He moaned softly and pushed against the satiny surface of the coffin top, forcing it open. Moon light bathed the inside of the coffin, fingers of the gauzy illumination stroking his skin like a lover. A shadow passed over his face, brief as a ghost, he looked up to see Marty standing over him, grinning like the proverbial cat that swallowed the canary. In fact, forget proverbial, the boy had probably swallowed a canary or two in his time.

"Bugger off," Drew muttered as he sat up.

Marty raised an eyebrow, his grin widening to allow a pair of fangs to peer viciously from beneath his upper lip, "You were making a lot of noise in your sleep, were having a nightmare or something?"

"I don't want to talk about it," he replied, red blooming in the darkness of his eyes. He climbed free of his confinement to stand face to face with the other vampire, eyes still blazing dangerously as he turned to walk away.

"Yeah, neither do I, but Doc says I need to work on my social skills," he laughed as he spoke as though the prospect amused him to no end.

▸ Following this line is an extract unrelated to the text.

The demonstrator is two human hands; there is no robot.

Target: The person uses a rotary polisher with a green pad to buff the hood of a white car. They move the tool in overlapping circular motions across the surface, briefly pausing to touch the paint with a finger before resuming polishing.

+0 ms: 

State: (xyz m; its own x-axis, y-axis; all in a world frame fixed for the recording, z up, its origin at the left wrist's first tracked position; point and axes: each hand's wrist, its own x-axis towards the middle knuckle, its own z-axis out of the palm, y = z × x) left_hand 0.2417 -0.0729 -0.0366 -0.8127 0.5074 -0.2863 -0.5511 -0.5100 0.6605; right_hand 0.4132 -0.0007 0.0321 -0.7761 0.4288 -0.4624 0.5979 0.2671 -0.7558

"Why he would think you are anything but a well adjusted glorified- mosquito is beyond me," Karl quipped, wiping the sleep from his eyes with balled fist like a drowsy child startled awake by a loud noise. He tossed a wary glance to Drew and then returned his gaze to Marty, "So what did you do to piss him off this time?"

Marty offered an innocent shrug, "I did nothing. I blame society...mostly you," he gestured absently to Karl.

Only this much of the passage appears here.